Sarah Trautwein :: That Stupid Blue Camel with the Wrinkled Knees ::

Creative Non-Fiction / Memoirs

Southern Legitimacy Statement: I was born in wildly wonderful state of West Virginia and have appreciated being uniquely southern my entire life. From music to food West Virginia is rich with Southern culture we have made our own in Appalachia.

That Stupid Blue Camel with the Wrinkled Knees

Stop thinking about the blue camel with wrinkled knees. 

            Stop thinking about the blue camel with wrinkled knees. I thought to myself sitting in the waiting room of my therapist’s office. 

            The blue camel with wrinkled knees is a character from the Raggedy Anne and Andy Universe. I don’t know much about the origin of the camel or raggedy Anne for that matter. I know she’s a doll. I know there are books; which came first?

            I learned about the camel from an old VHS tape we had as kids, and the memory of the camel’s hick and melancholy musical number fought its way into the present moment to play in my mind overtop the waiting room’s string music cover of popular songs. 

How can you be happy?

            How can you be smiling?

            How can you be anything but low down saggy and blue?

I wondered what Wendy might say if I told her about the camel with the wrinkled knees.
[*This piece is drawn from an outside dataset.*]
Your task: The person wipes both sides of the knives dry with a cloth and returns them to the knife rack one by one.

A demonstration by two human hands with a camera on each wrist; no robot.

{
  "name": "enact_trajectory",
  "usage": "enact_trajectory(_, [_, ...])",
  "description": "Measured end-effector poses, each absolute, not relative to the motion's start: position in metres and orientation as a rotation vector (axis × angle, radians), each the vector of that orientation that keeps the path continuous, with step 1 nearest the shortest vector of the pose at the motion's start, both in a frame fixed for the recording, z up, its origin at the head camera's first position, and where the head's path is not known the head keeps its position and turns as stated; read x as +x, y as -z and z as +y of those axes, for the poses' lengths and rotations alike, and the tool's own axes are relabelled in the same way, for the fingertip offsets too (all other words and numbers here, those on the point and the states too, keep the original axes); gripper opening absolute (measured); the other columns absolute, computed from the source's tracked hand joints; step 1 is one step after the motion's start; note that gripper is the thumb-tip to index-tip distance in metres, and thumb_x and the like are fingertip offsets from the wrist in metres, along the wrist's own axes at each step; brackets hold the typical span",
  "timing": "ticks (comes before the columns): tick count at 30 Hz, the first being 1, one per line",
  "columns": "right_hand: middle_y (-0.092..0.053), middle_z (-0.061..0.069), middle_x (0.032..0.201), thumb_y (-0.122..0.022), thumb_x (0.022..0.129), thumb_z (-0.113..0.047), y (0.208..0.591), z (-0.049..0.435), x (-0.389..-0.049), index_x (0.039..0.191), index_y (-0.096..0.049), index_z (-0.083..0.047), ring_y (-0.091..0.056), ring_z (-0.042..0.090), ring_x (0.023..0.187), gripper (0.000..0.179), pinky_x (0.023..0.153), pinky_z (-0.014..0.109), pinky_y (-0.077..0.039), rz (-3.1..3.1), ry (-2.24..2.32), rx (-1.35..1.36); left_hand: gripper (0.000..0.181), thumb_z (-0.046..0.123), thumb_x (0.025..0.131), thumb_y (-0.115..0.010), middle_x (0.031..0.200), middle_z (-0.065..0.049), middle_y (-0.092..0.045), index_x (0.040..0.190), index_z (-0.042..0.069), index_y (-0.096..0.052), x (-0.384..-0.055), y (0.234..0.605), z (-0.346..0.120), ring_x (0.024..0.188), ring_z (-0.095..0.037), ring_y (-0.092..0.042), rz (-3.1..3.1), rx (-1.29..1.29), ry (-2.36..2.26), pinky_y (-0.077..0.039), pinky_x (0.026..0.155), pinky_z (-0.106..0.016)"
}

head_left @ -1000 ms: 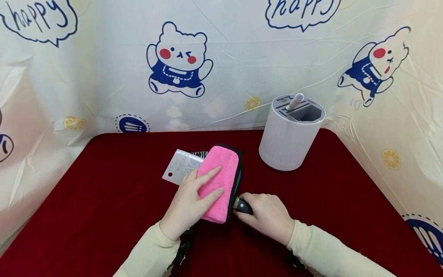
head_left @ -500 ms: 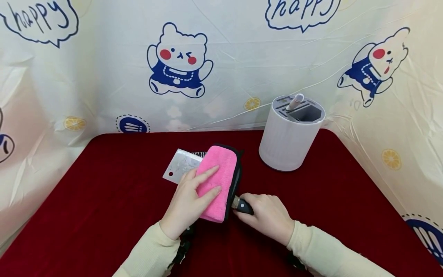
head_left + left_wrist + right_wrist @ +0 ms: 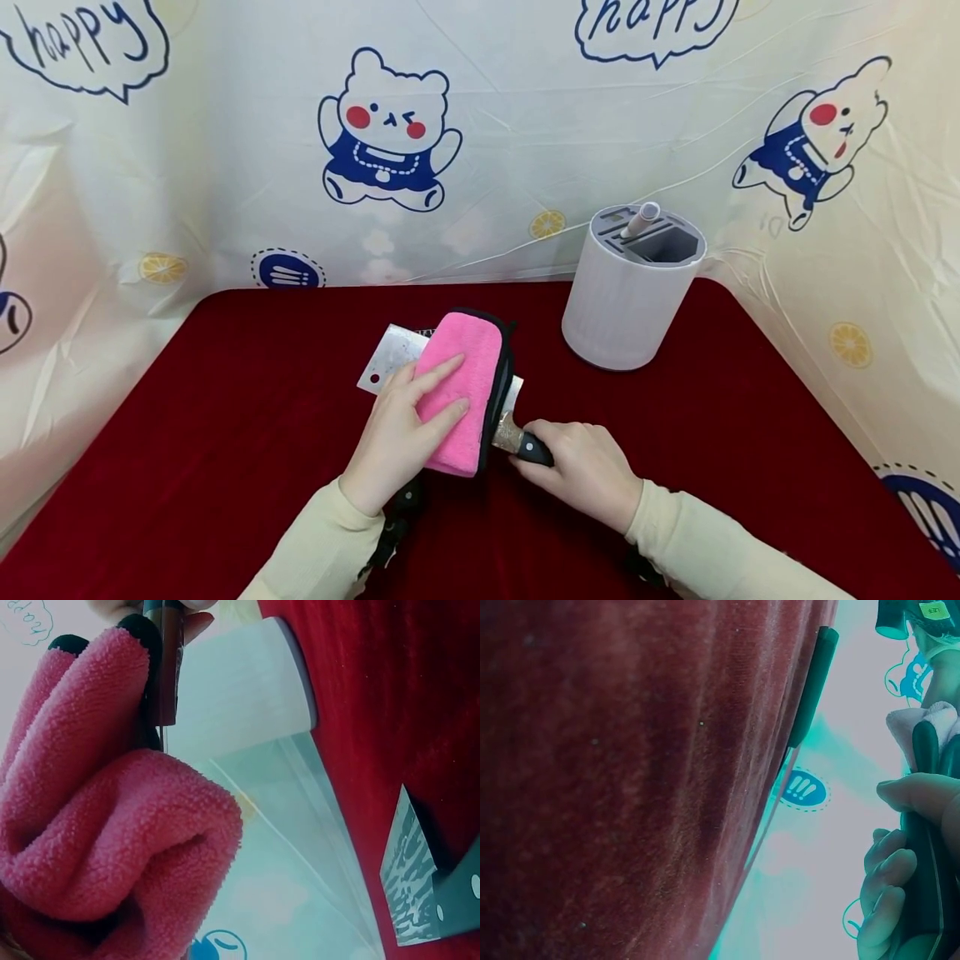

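My right hand (image 3: 581, 467) grips the black handle (image 3: 535, 450) of a cleaver (image 3: 390, 357), its broad silver blade pointing left with a hole near the far corner. A pink cloth (image 3: 459, 392) with black edging is folded over the middle of the blade. My left hand (image 3: 397, 433) holds this cloth against the blade, two digits spread on its front; the other fingers are hidden. In the right wrist view, fingers wrap the cleaver's handle (image 3: 922, 892). A second knife with a patterned blade (image 3: 411, 877) and black handle (image 3: 408, 496) lies on the table, partly hidden below my left hand.
A white knife block (image 3: 630, 308) stands at the back right, with one light handle (image 3: 641, 220) rising from its slots. Dark red cloth (image 3: 225, 433) covers the table. Behind hangs a printed curtain (image 3: 510, 150) with cartoon bears.
My left hand and the cloth have slid left along the blade. More metal now shows near the handle, and less at the far end. My right hand has hardly moved.
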State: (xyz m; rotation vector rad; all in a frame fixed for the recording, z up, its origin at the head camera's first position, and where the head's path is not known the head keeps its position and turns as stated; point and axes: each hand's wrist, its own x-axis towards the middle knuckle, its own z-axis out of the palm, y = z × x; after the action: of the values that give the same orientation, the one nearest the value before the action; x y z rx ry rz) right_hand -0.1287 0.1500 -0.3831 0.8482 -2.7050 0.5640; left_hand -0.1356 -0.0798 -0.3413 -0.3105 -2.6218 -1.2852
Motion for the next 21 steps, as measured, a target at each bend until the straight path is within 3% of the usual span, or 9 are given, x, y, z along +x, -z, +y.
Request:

What would she think of his song?

            Do you think you run to memories from your childhood to avoid what’s going on in your life right now?

            Are you trying to mask your pain with humor?
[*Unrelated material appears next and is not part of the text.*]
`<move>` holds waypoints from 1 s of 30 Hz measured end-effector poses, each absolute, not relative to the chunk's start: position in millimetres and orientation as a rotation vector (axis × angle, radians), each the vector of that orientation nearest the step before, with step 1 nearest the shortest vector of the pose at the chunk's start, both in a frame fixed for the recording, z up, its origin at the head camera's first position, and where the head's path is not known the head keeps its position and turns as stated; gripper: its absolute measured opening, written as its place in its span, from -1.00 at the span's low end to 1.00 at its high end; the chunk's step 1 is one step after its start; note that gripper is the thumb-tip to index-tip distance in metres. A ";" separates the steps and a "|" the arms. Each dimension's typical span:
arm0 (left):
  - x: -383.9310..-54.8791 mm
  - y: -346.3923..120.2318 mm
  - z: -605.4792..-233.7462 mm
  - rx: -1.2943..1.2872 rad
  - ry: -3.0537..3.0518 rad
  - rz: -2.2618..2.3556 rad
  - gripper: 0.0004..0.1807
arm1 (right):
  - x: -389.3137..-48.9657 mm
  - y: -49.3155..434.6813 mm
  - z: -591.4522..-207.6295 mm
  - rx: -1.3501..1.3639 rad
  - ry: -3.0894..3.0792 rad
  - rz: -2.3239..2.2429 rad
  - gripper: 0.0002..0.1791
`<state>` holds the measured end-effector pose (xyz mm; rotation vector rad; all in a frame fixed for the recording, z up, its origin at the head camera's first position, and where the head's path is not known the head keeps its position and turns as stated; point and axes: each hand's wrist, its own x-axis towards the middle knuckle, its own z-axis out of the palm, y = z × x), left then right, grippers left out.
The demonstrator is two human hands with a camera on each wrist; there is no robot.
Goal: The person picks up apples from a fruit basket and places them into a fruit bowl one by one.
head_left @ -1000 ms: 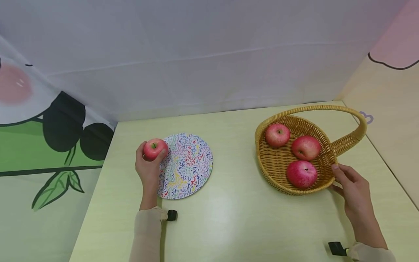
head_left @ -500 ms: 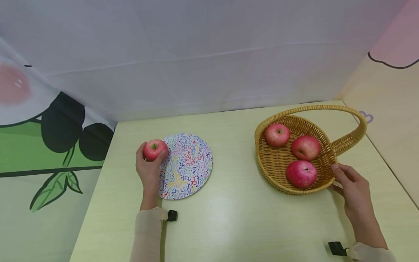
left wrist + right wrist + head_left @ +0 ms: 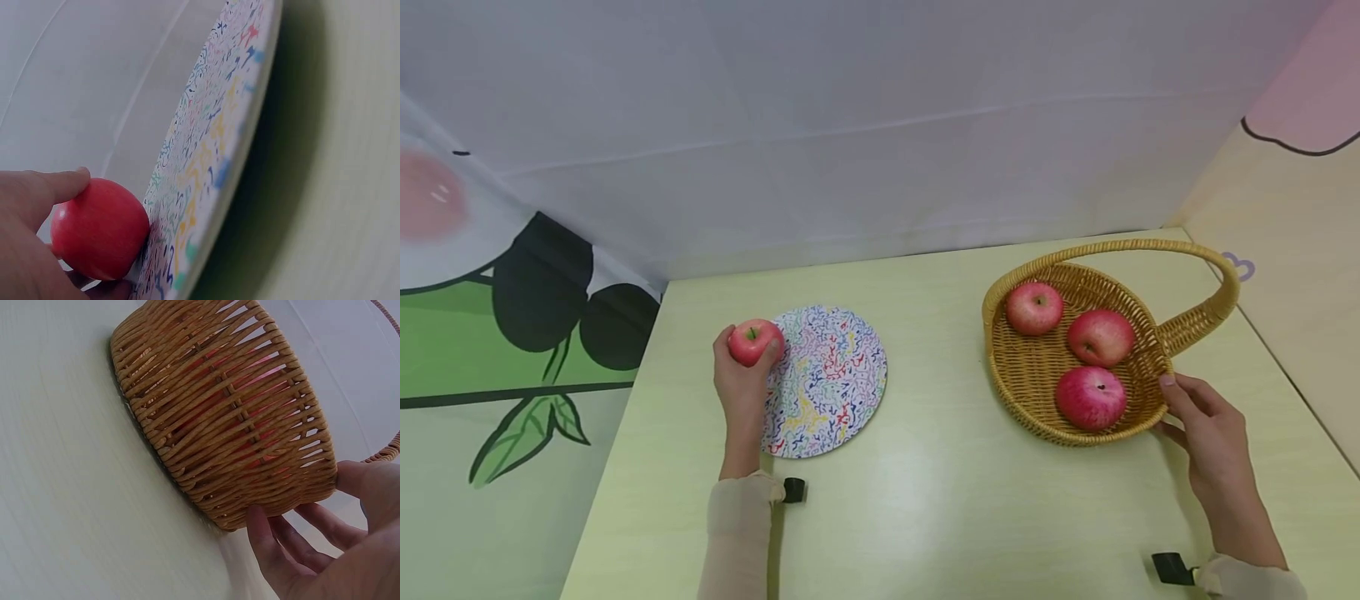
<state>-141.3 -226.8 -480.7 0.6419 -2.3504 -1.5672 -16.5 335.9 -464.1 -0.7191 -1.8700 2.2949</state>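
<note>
My left hand (image 3: 741,379) grips a red apple (image 3: 756,342) at the left edge of a round plate (image 3: 827,383) covered in colourful squiggles. In the left wrist view the thumb lies on top of the apple (image 3: 103,228), which sits right at the plate's patterned surface (image 3: 206,144). My right hand (image 3: 1213,433) holds the rim of a woven basket (image 3: 1030,375), thumb on the rim and fingers against the outer wall. Inside the basket lie three apples: one at the back left (image 3: 1034,308), one in the middle (image 3: 1101,338), and a darker pink one in front (image 3: 1091,398).
The basket's tall arched handle (image 3: 1217,304) leans toward the right. A pale wooden table (image 3: 917,492) carries everything, with a white cloth wall (image 3: 880,167) behind it. A printed backdrop (image 3: 542,333) stands on the left side.
</note>
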 end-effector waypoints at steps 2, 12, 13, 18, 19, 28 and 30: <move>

            Do you think you are low down saggy and rag tag baggy because you’ve allowed yourself to take blame? 

            Wendy didn’t ask me that; her questions would be much better. 

            Stop thinking about the camel with the wrinkled knees. 

            He is an interesting character though, at least in what I can remember. He is a large part of the plot to the VHS I remember, with two individual musical numbers. One, a trippy number with hordes of hallucinated camels calling for him to come home, and of course the song Blue. 

            I guess that camel with the wrinkled knees is an Eeyore-esk character:

            Ann: What’s your story?

            Camel: That’s my story. No one wanted me. 

            Ann: Why?

            Camel: I have incurable fallen knees. Ugly, aren’t they?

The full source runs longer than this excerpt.